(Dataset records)
'''
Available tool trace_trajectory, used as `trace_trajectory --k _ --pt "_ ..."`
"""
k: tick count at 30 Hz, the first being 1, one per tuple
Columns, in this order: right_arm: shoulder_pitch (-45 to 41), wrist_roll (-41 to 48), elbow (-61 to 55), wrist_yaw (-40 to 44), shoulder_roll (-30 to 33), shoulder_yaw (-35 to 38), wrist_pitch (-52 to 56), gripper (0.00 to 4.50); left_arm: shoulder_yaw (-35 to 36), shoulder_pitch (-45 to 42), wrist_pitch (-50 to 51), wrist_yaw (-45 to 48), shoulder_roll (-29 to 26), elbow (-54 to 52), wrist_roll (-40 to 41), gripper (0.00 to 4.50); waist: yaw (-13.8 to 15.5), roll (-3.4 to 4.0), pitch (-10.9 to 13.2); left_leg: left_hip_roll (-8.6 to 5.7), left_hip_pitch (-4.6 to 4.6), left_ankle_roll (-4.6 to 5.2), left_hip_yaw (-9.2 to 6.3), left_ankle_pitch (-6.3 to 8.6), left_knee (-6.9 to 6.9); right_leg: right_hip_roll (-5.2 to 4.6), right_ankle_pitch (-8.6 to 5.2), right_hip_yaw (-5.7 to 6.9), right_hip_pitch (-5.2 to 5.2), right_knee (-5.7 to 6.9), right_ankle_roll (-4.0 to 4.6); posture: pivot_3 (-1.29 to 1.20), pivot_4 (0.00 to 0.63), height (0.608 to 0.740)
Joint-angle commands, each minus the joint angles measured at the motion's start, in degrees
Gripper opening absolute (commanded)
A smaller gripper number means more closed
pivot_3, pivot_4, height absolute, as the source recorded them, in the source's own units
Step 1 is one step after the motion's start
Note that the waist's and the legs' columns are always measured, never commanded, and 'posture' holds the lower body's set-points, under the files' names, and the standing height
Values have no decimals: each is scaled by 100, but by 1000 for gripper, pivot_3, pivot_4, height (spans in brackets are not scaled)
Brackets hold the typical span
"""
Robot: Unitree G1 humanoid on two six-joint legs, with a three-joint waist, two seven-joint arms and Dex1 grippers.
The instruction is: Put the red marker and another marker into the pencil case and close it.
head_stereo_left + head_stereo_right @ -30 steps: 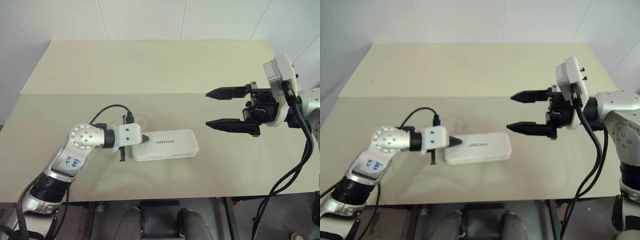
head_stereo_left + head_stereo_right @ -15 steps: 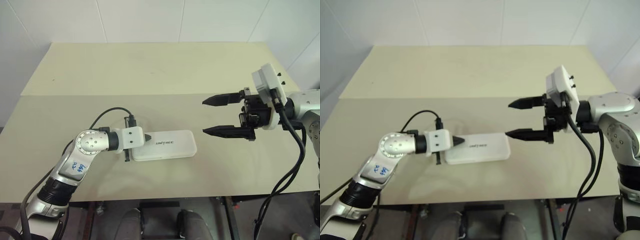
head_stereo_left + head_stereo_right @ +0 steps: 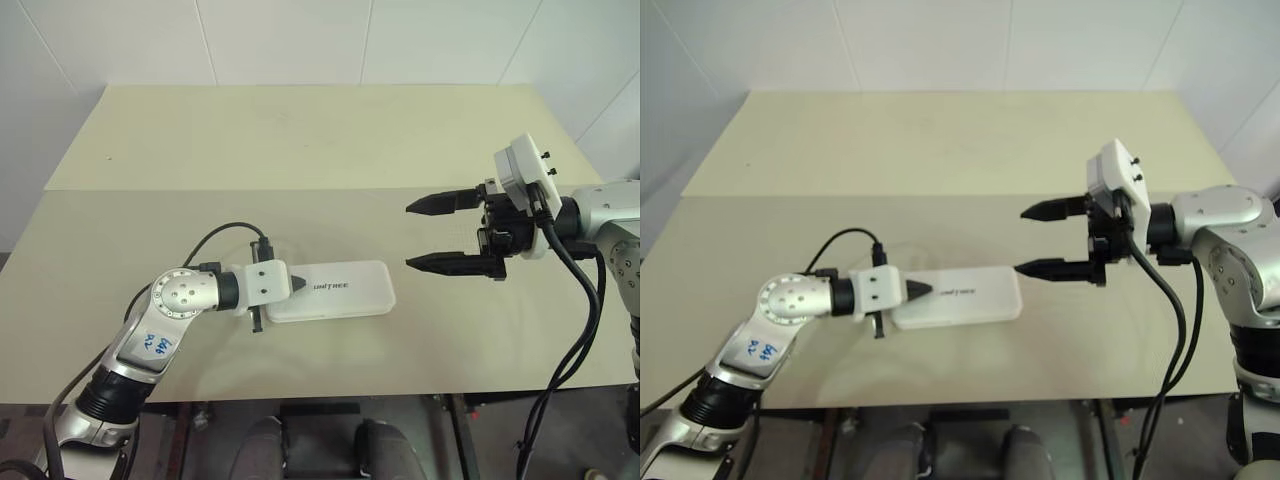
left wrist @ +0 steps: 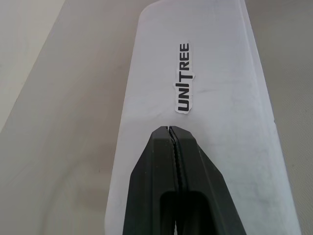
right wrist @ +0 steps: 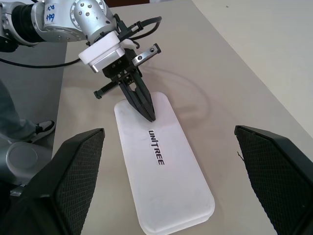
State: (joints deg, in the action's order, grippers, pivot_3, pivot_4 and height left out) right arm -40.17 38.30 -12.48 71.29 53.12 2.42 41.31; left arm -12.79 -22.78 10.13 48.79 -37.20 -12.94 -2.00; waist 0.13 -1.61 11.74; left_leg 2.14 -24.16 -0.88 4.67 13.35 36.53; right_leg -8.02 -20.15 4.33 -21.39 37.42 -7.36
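Observation:
The pencil case [image 3: 340,291] lies flat and closed on the table, a white case with dark lettering on its lid. My left gripper [image 3: 302,284] is shut, its joined tips over the left end of the lid [image 4: 205,73], holding nothing. Whether the tips touch the lid I cannot tell. My right gripper [image 3: 410,236] hangs open above the table to the right of the case, pointing left toward it, with nothing between its fingers [image 5: 73,166]. The right wrist view looks down on the case [image 5: 168,181] and the left gripper [image 5: 149,115]. The red marker and the other marker are hidden.
The beige table [image 3: 300,140] stretches far behind the case, with a seam across its middle. Its front edge [image 3: 330,398] runs close below the case. A white wall stands at the back.
The camera has shifted slightly. My right wrist has turned a little, its gripper still open. The left gripper stays shut over the case's left end.

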Motion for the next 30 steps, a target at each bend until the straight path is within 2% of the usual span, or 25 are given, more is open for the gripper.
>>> trace_trajectory --k 1,2,6,8,11,14,21,25,30 --pt "-138 31 -17 66 -18 54 -99 4500 124 105 289 127 14 -80 276 43 -1 0 0 0 0 0 0 0 0 0 0 0 0 0 0 0 150 740" --pt "-136 33 -11 76 -16 62 -102 4500 235 93 362 128 6 -115 378 43 -5 0 0 0 -1 0 0 0 0 0 0 0 0 0 0 0 150 740" --pt "-89 100 293 250 -64 218 -259 4500 2120 -225 1484 72 -215 -274 1994 43 -40 -9 6 6 -6 0 -2 0 0 3 0 1 -8 1 0 0 150 740" --pt "-96 70 506 259 -105 249 -322 4500 2769 -272 1858 58 -413 -227 2465 43 -54 -14 8 16 -5 -4 -3 0 0 13 0 1 -9 2 1 0 150 740" --pt "-25 -227 1033 182 -71 236 -531 4500 4110 -202 2186 -287 -876 432 2724 43 -57 -13 8 21 -3 -11 2 4 -3 17 1 0 -8 2 3 0 150 740" --pt "46 -313 1315 286 -17 276 -660 4500 4799 202 2241 -241 -1249 786 2783 43 -62 -13 9 21 -4 -11 6 5 -6 18 1 0 -10 0 3 0 150 740" --pt "125 -461 1702 801 45 175 -940 4500 5286 2014 2573 1133 -1660 -366 3621 43 -14 -19 11 51 -5 -14 20 15 -6 16 2 -9 -13 -9 5 0 150 740" --pt "-154 -145 1850 909 -125 383 -771 4500 5486 2308 2624 1287 -1704 -576 3898 43 -45 -16 10 57 -1 -23 24 20 -8 35 9 -9 -14 -40 21 0 150 740" --pt "-232 -255 1933 996 -117 267 -810 4500 5510 2524 2604 1353 -1716 -665 4012 43 -91 -15 10 60 3 -28 41 23 -22 43 10 -14 -22 -45 27 0 150 740"
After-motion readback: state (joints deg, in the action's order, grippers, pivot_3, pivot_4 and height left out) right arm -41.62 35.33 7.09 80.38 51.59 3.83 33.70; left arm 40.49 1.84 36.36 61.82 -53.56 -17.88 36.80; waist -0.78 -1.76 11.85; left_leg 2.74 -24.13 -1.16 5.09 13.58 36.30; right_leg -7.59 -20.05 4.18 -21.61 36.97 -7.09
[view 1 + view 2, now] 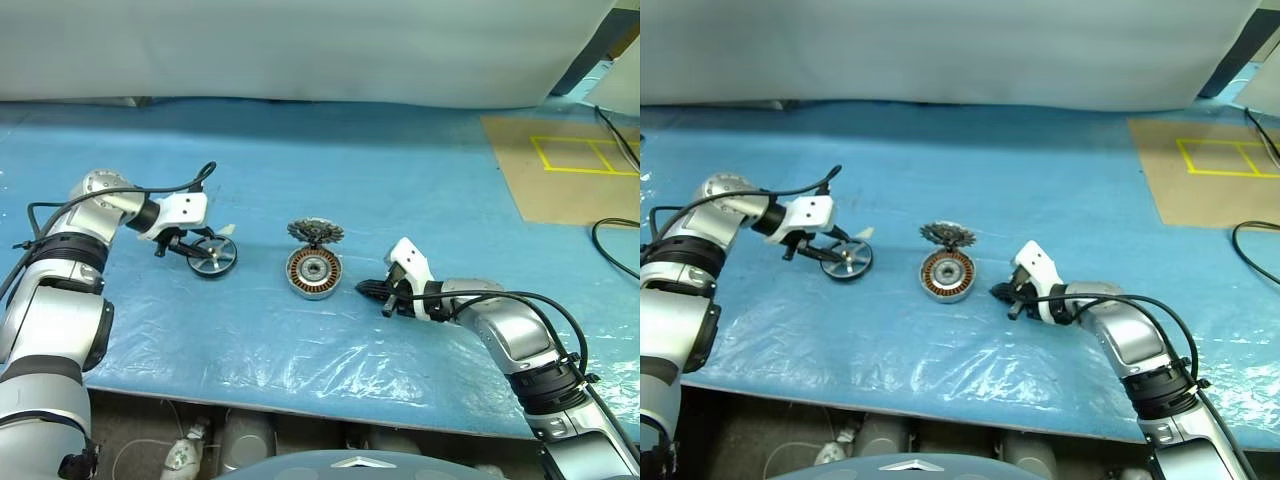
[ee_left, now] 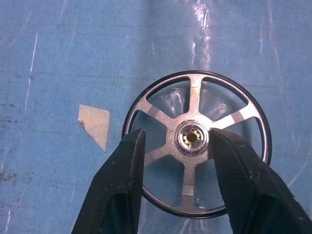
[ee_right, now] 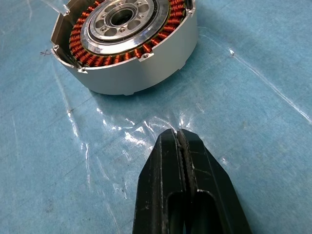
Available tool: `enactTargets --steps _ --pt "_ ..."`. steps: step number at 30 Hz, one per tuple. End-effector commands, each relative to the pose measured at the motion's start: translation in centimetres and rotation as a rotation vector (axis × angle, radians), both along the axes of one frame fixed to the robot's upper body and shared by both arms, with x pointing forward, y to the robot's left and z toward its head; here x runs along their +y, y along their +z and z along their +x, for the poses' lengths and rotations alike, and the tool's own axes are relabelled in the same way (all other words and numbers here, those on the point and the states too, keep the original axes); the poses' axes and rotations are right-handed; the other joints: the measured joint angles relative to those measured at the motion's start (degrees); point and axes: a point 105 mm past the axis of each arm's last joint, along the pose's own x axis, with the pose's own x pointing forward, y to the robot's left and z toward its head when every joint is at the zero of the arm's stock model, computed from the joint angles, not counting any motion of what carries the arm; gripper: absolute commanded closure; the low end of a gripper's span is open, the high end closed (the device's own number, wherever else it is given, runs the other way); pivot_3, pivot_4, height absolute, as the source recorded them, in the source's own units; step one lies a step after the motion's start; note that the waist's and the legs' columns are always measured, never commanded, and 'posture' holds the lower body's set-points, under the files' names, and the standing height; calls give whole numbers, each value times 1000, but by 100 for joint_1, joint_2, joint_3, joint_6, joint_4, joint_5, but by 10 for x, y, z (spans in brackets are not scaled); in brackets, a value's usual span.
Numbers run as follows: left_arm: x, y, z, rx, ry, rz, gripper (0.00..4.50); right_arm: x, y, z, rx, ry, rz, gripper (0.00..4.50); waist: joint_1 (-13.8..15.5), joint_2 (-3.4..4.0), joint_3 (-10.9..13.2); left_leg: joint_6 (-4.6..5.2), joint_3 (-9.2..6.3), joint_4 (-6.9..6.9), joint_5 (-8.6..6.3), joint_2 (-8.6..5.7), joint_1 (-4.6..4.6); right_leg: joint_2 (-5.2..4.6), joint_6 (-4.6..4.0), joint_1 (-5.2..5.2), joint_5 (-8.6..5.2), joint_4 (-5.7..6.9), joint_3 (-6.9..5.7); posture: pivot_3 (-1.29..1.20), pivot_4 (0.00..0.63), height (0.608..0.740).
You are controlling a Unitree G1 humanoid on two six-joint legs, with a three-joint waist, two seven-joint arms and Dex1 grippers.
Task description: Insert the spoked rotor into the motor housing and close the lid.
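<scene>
The motor housing (image 1: pixel 314 272) lies flat near the middle of the blue plastic sheet (image 1: pixel 400 180) that covers the counter, with its ring of copper windings facing up around a dark bearing centre. Just beyond it, at its twelve o'clock and touching or nearly touching its far rim, sits the spoked rotor (image 1: pixel 316 232), a dark disc with a notched rim, tilted up on edge.

At the housing's nine o'clock, well apart from it, a flat silver five-spoke wheel with a dark rim, the lid (image 2: pixel 195 146), lies on the sheet. The left claw (image 2: pixel 178 161) hangs over it with its two black fingers (image 2: pixel 122 185) parted, one on each side of the brass-coloured hub; whether they touch the spokes cannot be told. A small pale scrap (image 2: pixel 95 124) lies on the sheet just beside the lid.

At the housing's three o'clock the right claw (image 3: pixel 180 146) rests low over the sheet, its fingers pressed together with nothing between them, its tips pointing towards the housing's silver side wall but clear of it
</scene>
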Motion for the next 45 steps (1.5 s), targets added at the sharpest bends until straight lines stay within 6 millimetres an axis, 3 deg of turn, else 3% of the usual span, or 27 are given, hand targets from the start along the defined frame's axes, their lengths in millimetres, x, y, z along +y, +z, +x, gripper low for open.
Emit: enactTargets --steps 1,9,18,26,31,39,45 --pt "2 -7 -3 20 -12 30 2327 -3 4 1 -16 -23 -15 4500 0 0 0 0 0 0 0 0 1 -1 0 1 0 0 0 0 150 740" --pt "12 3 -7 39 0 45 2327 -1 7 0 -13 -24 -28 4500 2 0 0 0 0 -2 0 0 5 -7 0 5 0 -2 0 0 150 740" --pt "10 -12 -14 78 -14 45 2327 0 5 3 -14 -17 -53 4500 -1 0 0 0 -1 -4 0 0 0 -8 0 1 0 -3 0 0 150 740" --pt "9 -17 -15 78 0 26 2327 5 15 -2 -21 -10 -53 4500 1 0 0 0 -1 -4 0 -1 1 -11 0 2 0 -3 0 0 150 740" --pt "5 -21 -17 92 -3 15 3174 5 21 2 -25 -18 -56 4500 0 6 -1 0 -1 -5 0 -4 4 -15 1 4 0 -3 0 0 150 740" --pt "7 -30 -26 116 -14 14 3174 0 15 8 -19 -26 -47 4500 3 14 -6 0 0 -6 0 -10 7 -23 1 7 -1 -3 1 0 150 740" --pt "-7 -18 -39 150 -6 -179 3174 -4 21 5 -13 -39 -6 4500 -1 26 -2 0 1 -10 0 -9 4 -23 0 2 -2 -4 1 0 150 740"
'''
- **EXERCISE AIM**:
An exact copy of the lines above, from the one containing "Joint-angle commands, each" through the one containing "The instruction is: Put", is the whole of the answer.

- **THE COMPLETED TASK**:
Joint-angle commands, each minus the joint angles measured at the motion's start, in degrees
Gripper opening absolute (commanded)
A smaller gripper number means more closed
pivot_3, pivot_4, height absolute, as the source recorded them, in the source's own units
Step 1 is one step after the motion's start
Note that the waist's and the legs' columns are always measured, never commanded, and 'posture' holds the lower body's set-points, under the files' names, and the standing height
Values have no decimals: each is scaled by 100, but by 1000 for gripper, pivot_3, pivot_4, height (spans in brackets are not scaled)
Brackets hold the typical span
"""
Robot: Unitree G1 humanoid on two six-joint legs, with a three-joint waist, two seven-joint arms and Dex1 grippers.
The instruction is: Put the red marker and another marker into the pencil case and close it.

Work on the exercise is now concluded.